The clinical setting often defines success by patient outcomes, efficiency, and productivity. It measures physicians by what they do rather than who they are. In this kind of environment, medical providers need reminders that they are human beings, not just human doings. All physicians need relationships and identities outside their clinical roles to sustain emotional health.[21] For IMGs, rebuilding a sense of self in a new country is difficult but essential. Outside the hospital, meaningful relationships provide emotional grounding. These ties remind IMGs that they are more than their clinical productivity or board scores. They offer space for connection, humor, and vulnerability. These elements of humanity often take a back seat in the lives of those who practice medicine.[22]


Physicians who lack personal relationships outside of work report higher levels of depersonalization, emotional exhaustion, and a diminished sense of personal accomplishment.[23] Without spaces where they are known beyond the role of doctor, IMGs risk losing connection to their identity.


Systemic Barriers to Building Local Networks


IMGs face significant barriers when it comes to forming social networks outside the hospital. These challenges are not simply about individual adjustment or personality—they are embedded in the structure of medical training. Long work hours, fatigue, and the demands of clinical performance leave little time or energy for personal connection. While all residents experience this to some extent, IMGs face additional burdens that widen the gap between them and meaningful social integration.

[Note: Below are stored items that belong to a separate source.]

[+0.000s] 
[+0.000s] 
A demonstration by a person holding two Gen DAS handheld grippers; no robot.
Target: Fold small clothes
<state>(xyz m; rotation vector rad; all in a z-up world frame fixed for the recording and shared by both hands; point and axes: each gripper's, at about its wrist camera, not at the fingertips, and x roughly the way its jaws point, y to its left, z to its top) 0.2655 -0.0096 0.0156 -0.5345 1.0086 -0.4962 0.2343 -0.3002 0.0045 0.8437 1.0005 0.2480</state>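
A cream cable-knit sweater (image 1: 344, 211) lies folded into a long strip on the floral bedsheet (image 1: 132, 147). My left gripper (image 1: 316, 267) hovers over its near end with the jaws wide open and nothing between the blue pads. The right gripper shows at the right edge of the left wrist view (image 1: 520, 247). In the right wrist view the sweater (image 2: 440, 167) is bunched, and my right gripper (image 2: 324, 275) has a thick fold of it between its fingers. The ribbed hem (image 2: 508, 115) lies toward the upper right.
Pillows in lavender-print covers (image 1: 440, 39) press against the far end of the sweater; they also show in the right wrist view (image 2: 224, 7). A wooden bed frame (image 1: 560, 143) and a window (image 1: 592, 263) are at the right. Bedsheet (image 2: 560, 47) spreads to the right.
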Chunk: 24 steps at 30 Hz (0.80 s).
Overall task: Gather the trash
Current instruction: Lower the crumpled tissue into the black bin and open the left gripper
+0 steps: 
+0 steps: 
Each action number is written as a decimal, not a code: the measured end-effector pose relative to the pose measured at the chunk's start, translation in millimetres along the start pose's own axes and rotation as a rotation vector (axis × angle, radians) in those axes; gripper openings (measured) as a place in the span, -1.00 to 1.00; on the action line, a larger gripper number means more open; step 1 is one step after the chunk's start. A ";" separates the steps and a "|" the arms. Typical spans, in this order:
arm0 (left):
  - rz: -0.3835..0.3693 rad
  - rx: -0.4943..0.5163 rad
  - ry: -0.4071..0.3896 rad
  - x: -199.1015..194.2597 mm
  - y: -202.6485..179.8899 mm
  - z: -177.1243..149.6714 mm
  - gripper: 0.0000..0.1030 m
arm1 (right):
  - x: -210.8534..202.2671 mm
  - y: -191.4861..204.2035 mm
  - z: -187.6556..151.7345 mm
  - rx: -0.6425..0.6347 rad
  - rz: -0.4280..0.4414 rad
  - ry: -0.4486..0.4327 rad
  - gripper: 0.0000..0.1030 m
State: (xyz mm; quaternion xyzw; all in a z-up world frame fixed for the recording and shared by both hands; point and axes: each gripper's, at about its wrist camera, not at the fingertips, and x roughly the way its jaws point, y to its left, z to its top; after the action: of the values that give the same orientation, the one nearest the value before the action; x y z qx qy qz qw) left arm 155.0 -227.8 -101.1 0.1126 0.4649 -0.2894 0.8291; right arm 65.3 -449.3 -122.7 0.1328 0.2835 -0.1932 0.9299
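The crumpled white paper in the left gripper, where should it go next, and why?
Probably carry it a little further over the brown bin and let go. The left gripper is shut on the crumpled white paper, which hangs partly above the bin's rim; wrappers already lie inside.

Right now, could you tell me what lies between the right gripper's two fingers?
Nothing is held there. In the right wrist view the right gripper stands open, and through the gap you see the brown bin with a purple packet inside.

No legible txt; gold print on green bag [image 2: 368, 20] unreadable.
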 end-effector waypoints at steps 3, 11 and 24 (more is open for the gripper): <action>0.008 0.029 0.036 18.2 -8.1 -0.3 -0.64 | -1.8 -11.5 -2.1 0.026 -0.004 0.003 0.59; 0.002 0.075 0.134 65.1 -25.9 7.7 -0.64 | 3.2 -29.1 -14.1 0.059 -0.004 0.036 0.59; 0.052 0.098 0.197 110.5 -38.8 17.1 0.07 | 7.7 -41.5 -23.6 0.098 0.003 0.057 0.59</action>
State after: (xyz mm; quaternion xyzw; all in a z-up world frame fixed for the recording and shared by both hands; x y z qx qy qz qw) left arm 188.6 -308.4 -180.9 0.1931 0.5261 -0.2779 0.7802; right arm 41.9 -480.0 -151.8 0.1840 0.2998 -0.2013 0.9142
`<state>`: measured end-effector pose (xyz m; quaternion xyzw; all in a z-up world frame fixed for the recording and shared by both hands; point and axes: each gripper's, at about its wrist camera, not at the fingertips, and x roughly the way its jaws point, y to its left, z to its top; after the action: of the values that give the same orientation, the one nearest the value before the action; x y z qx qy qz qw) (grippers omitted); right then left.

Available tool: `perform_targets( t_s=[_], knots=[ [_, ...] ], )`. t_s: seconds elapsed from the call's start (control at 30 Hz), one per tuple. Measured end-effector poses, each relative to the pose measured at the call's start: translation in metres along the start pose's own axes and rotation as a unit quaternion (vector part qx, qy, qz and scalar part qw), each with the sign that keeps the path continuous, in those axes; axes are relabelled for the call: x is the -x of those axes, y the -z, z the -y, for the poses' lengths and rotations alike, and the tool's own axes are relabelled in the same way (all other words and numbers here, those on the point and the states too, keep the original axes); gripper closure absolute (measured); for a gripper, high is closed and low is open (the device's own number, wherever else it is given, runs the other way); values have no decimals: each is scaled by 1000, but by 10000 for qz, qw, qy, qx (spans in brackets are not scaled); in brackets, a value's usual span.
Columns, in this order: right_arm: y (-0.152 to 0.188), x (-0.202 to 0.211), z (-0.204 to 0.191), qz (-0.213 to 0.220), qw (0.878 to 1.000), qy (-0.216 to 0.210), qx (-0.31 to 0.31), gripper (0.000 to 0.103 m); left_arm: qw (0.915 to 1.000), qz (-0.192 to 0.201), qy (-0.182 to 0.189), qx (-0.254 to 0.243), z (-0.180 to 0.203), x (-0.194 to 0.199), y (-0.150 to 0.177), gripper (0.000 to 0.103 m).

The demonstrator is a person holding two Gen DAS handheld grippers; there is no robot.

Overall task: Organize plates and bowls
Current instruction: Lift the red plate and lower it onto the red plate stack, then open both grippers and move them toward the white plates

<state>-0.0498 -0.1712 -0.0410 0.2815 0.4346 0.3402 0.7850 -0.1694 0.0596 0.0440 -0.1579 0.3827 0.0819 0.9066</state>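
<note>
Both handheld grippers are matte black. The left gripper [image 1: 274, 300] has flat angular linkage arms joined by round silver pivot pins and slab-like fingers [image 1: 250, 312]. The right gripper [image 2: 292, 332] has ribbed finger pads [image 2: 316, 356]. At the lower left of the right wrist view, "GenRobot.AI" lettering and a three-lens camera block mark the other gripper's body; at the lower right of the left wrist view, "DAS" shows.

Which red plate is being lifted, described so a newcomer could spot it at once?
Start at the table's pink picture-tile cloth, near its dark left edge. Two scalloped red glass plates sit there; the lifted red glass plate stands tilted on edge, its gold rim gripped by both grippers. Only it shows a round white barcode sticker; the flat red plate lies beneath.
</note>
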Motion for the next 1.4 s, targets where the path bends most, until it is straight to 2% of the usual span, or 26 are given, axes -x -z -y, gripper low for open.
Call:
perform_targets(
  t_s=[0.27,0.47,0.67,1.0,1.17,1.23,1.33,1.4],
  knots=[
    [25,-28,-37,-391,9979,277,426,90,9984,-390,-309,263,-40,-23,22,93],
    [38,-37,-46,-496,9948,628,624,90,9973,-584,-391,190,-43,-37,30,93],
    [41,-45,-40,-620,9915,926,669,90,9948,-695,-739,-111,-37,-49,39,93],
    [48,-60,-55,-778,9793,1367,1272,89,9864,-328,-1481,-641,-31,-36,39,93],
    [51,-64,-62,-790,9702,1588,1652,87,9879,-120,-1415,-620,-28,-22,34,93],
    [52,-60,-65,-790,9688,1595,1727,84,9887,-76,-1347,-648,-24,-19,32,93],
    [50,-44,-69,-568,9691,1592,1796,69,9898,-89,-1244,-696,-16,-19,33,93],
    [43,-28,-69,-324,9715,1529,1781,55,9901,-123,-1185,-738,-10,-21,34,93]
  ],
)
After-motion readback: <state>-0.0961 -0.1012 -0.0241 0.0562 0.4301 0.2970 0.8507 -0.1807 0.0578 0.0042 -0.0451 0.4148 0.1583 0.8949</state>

The structure of residency itself is a major limiting factor. Residents regularly work extended shifts, often with inadequate sleep and limited time for recovery. This level of workload is linked to burnout, reduced empathy, and poorer health outcomes for physicians.[24] Time outside the hospital, which could be spent resting or forming personal connections, is often consumed by responsibilities unique to IMGs.


Visa maintenance is one of the pressing issues that non-IMG residents do not have to face. IMGs on visas must manage a complex system of legal requirements that include maintaining status, renewing documents, attending consulate visits, and navigating immigration policy changes. These tasks are time-consuming, high-stakes, and mentally exhausting. Failure to comply, even unintentionally, can jeopardize their residency position or legal status.[25] Unlike their American peers, IMGs often spend what little free time they have preparing documentation, traveling long distances for embassy appointments, or consulting with immigration lawyers.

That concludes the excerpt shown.